What you need to do:
Could you transcribe the material below exactly, without leaving out a single line?

Data below:
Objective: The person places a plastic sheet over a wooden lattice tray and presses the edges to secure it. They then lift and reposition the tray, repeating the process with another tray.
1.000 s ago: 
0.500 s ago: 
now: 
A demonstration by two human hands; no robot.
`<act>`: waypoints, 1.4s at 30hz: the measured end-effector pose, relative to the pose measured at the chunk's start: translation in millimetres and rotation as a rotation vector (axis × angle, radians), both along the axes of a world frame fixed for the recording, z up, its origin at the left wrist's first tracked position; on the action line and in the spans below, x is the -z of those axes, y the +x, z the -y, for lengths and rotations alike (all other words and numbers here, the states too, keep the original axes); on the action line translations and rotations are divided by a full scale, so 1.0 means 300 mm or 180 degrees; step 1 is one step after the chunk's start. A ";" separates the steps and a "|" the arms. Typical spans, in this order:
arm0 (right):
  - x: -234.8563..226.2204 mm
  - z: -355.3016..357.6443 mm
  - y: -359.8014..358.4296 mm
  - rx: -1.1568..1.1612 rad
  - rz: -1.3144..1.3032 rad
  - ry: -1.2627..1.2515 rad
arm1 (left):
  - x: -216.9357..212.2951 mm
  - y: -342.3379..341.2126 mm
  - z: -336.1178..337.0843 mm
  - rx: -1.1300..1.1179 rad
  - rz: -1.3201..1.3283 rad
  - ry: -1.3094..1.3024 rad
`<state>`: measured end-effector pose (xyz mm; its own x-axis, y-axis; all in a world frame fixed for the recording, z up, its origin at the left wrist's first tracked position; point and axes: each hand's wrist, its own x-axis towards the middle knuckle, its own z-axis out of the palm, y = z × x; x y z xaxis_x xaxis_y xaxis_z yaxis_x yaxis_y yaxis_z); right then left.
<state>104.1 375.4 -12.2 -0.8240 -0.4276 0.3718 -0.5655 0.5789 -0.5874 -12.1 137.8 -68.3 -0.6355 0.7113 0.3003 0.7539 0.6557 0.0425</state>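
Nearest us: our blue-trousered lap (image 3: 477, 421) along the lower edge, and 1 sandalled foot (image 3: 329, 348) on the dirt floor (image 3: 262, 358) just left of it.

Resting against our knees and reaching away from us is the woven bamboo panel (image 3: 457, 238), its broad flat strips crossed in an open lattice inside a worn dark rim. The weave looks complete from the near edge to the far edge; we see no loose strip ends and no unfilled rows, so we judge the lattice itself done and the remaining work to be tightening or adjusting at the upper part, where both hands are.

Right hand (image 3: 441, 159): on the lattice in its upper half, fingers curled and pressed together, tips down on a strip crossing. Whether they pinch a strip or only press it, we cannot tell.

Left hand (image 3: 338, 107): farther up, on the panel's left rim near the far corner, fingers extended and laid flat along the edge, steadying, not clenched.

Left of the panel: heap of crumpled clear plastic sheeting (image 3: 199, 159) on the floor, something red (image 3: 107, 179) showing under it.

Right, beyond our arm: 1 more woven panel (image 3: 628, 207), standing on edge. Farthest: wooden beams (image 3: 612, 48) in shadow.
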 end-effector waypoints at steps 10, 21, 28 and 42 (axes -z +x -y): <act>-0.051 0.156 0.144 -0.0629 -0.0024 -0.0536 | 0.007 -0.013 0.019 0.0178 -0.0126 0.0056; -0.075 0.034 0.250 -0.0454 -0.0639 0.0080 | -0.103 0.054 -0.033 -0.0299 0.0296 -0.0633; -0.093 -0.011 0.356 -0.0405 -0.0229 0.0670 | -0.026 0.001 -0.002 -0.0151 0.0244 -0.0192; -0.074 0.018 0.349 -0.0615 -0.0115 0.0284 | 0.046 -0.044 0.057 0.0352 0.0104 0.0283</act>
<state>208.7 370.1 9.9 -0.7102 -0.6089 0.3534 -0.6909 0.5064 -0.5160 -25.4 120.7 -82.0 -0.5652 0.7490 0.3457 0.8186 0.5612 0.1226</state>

Answer for the task:
Objective: The person places a plastic sheet over a wooden lattice tray and presses the edges to secure it. They then lift and reposition the tray, repeating the process with another tray.
1.000 s ago: 
0.500 s ago: 
now: 
A demonstration by two human hands; no robot.
`<act>`: waypoints, 1.4s at 30hz: the measured end-effector pose, relative to the pose measured at the chunk's start: translation in millimetres and rotation as a rotation vector (axis × angle, radians), both along the axes of a world frame fixed for the recording, z up, its origin at the left wrist's first tracked position; on the action line and in the spans below, x is the -z of those axes, y the +x, z the -y, for lengths and rotations alike (all other words and numbers here, the states too, keep the original axes); on the action line translations and rotations are divided by a full scale, so 1.0 means 300 mm or 180 degrees; step 1 is one step after the chunk's start. A ";" separates the steps and a "|" the arms. Typical spans, in this order:
arm0 (right):
  - x: -234.8563..226.2204 mm
  - z: -355.3016..357.6443 mm
  - y: -359.8014..358.4296 mm
  - rx: -1.1568..1.1612 rad
  - rz: -1.3144..1.3032 rad
  - ry: -1.2627..1.2515 rad
arm1 (left):
  - x: -216.9357..212.2951 mm
  - y: -342.3379..341.2126 mm
  - z: -336.1178..337.0843 mm
  - rx: -1.1300..1.1179 rad
  - rz: -1.3201..1.3283 rad
  - ry: -1.3094..1.3024 rad
`<state>`: measured end-effector pose (xyz mm; its own x-axis, y-axis; all in a world frame fixed for the recording, z up, its origin at the left wrist's first tracked position; point and axes: each hand's wrist, its own x-axis towards the middle knuckle, its own z-axis out of the palm, y = z × x; x y z xaxis_x xaxis_y xaxis_z yaxis_x yaxis_y yaxis_z); right then left.
<state>104.1 375.4 -12.2 -0.8240 -0.4276 0.3718 -0.5655 0.5789 -0.5874 -12.1 137.8 -68.3 -0.6355 0.7113 0.3003 0.7539 0.6557 0.0425</state>
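Nearest us: our blue-trousered lap (image 3: 477, 421) along the lower edge, and 1 sandalled foot (image 3: 329, 348) on the dirt floor (image 3: 262, 358) just left of it.

Resting against our knees and reaching away from us is the woven bamboo panel (image 3: 457, 238), its broad flat strips crossed in an open lattice inside a worn dark rim. The weave looks complete from the near edge to the far edge; we see no loose strip ends and no unfilled rows, so we judge the lattice itself done and the remaining work to be tightening or adjusting at the upper part, where both hands are.

Right hand (image 3: 441, 159): on the lattice in its upper half, fingers curled and pressed together, tips down on a strip crossing. Whether they pinch a strip or only press it, we cannot tell.

Left hand (image 3: 338, 107): farther up, on the panel's left rim near the far corner, fingers extended and laid flat along the edge, steadying, not clenched.

Left of the panel: heap of crumpled clear plastic sheeting (image 3: 199, 159) on the floor, something red (image 3: 107, 179) showing under it.

Right, beyond our arm: 1 more woven panel (image 3: 628, 207), standing on edge. Farthest: wooden beams (image 3: 612, 48) in shadow.
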 end-effector waypoints at steps 10, 21, 28 and 42 (axes -z +x -y): <act>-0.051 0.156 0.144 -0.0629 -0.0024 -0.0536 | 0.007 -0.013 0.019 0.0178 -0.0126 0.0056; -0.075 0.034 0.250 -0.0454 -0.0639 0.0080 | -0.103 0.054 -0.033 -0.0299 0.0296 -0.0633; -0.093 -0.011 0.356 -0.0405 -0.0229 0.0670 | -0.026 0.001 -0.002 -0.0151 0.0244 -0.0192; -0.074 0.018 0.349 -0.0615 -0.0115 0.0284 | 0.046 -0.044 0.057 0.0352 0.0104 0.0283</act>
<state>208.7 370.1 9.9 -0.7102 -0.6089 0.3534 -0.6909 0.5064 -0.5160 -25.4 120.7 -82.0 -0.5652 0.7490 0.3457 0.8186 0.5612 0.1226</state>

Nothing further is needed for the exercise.